All these remedies are to be used after trimming and disposing of damaged and diseased parts of the pothos plant and debris gathered on the soil.

Tips to keep your pothos thriving

Pothos just need some love and minimalist care approach towards them.

We understand that you feel too much love might be good for your pothos, but in most cases, you will end up losing then if you care for them too much.

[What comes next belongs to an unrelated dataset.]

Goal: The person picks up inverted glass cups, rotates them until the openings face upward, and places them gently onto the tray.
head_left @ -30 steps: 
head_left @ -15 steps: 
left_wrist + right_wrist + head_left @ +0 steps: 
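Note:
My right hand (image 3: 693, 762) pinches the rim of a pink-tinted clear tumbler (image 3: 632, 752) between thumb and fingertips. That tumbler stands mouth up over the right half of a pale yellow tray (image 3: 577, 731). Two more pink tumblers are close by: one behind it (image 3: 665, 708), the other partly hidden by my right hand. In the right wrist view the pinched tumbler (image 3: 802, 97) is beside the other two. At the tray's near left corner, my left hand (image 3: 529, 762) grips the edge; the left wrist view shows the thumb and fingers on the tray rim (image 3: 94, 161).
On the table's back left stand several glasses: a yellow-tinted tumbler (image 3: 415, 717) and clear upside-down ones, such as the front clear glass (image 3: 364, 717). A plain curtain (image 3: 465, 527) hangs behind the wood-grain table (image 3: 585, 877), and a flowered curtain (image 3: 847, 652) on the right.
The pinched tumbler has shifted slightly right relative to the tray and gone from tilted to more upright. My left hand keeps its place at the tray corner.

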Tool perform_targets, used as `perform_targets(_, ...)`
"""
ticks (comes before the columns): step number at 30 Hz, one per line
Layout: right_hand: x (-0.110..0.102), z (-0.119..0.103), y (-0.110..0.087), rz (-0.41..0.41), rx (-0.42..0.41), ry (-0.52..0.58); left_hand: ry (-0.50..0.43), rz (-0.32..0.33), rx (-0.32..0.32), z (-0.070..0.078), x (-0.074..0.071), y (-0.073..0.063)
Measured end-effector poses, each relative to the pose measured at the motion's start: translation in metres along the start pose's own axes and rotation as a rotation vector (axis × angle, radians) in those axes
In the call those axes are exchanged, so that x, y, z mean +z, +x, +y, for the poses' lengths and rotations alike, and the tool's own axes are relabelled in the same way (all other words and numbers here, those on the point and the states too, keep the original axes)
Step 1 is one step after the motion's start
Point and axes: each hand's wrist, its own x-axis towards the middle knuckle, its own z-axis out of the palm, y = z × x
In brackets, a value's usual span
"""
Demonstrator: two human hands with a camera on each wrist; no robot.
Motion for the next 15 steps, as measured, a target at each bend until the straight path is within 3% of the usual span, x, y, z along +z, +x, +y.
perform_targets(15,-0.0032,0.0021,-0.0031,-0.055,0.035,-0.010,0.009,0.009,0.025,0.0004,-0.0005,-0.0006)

Follow a few thumb rules to keep your pothos thriving are:

Lighting:

  • Bright indirect light for 7-8 hours.
  • No direct sun.
  • Covering your pothos or using curtains as a shield to filter direct sunlight.
  • Use grow light to beat low light conditions.

Watering:

  • Water whenever the top few inches of the soil is dry.
  • Check the soil’s moistness at the bottom occasionally as prevention from the soggy environment in the soil.
  • While watering, the water must drench from the soil thoroughly.

Fertilizing:

  • Use any organic fertilizer, preferably safe for your pothos. If you want, you can use chemical fertilizer.
  • Follow the instructions given in the packet and dilute with water and then feed the soil with the solution.
  • Fertilize once a month from spring through summer.
  • No need to fertilize in autumn and winter.

Humidity and temperature:

  • Keep the humidity levels more than 60% for healthy pothos. Temperature levels should be high, up to 75 degrees Fahrenheit.
  • Maintain room temperature best for pothos. Avoid keeping near radiators and vents, wooden furnaces, etc.
  • Use a humidifier. Mist around your pothos, or group pothos with other moisture-loving plants to increase the humidity levels.
  • Humidity should not go above 90%.
  • Prune occasionally to keep your pothos in shape and support the soil enough food to the entire plant to grow.